In der Praxis hat sich folgendes Vorgehen als sinnvoll erwiesen:

  1. Beginne mit Bild 1. Arbeite in der Folge mit diesem Bild 5 Tage lang.
  2. Betrachte dabei das Bild jeden Tag 1x während 3-5 Minuten. Lass das Bild einfach auf dich wirken. Du musst dabei nichts Spezielles tun. Nach dieser Zeit leg das Bild zur Seite und wiederhole die Übung am nächsten Tag.
  3. Wenn es dir nach den 5 Tagen gut geht, nimmst du Bild 2 und fährst mit der Arbeit im gleichen Stil fort: 5 Tage lang, täglich 3-5 Minuten.
  4. Fahre mit der Arbeit im gleichen Stil weiter, bis du alle 10 Bilder bearbeitet hast. Bei Problemen lies unten und entscheide, wie du weiterfahren möchtest.
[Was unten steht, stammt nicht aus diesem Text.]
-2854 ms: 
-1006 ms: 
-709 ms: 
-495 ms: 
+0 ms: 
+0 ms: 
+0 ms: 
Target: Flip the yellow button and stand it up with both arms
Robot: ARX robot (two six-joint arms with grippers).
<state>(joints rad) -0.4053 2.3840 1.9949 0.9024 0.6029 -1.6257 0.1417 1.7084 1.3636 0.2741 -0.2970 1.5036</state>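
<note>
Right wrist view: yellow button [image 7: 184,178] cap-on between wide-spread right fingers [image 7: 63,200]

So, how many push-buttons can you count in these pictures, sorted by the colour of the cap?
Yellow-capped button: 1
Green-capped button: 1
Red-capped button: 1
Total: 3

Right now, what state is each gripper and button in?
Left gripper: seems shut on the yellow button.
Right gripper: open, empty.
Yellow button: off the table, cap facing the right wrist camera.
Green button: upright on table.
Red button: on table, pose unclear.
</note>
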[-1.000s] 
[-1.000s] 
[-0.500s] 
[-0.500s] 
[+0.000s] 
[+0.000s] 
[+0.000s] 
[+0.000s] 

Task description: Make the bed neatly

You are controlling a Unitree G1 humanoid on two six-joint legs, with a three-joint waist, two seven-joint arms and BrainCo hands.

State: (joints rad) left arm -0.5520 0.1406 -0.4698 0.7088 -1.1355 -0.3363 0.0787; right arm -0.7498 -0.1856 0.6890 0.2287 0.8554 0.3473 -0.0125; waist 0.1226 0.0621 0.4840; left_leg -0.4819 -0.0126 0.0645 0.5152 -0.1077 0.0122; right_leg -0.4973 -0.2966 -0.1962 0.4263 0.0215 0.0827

Umgang mit Hindernissen und Problemen

Die Bilder berühren tiefe Seelenebenen und bringen damit einiges in Bewegung. Da Traumas die Tendenz haben, sich miteinander zu verbinden, stösst man zeitweise auf eine grosse Ballung von gestauten Energien. Durch das Aufarbeiten eines einzigen Unfalls kann es nämlich passieren, dass eine ganze Anzahl anderer Unfälle, an die man sich gar nicht mehr erinnert, aktiviert wird. Diese müssen nun gleichzeitig bearbeitet werden. Manchmal wird es einem zu viel, womit man den Prozess verlangsamen muss. Du hast folgende Möglichkeiten:

  • Wenn du merkst, dass das Betrachten der Bilder bereits zu viel für dich ist, kannst du die Bilder auch einfach an einen Ort legen/hängen, an dem du sie häufig siehst. Wechsle sie dann ganz normal nach 5 Tagen aus. Bei einem zweiten Durchgang der Serie kannst du sie vielleicht aktiv betrachten.
  • Wenn du bei einem Bild plötzlich eine starke Reaktion verspürst (Angst, Wut, Aggression oder anderes), leg/häng es an einen Ort, an dem du es häufig siehst. Nimm nun Bild 1 und arbeite so lange mit Bild 1, bis du dich wieder ruhig und ausgeglichen fühlst. Anschliessend nimm die Arbeit mit dem Pro­blembild wieder auf. Wenn du dich dabei nicht gut fühlst, dann überspringe dieses Bild und gehe zum nächsten weiter. Bei einem wiederholten Durcharbeiten der Bilder sieht es vermutlich bereits besser aus.
  • Wenn Probleme auftauchen, bei denen du nicht weisst, wie du damit umgehen sollst, kannst du mich kontaktieren.

Wenn du mit der ganzen Bilderfolge fertig bist, kannst du den Zyklus beliebig oft wiederholen. Damit wird die begonnene Entwicklung vertieft, womit sich immer mehr gesunde Strukturen in deinem Leben durchsetzen können. Dies begünstigt das Erreichen von Zielen, die du möglicherweise in verschiedenen Lebensbereichen anstrebst. Das betrifft Ziele von praktischer, aber auch von spiritueller Natur.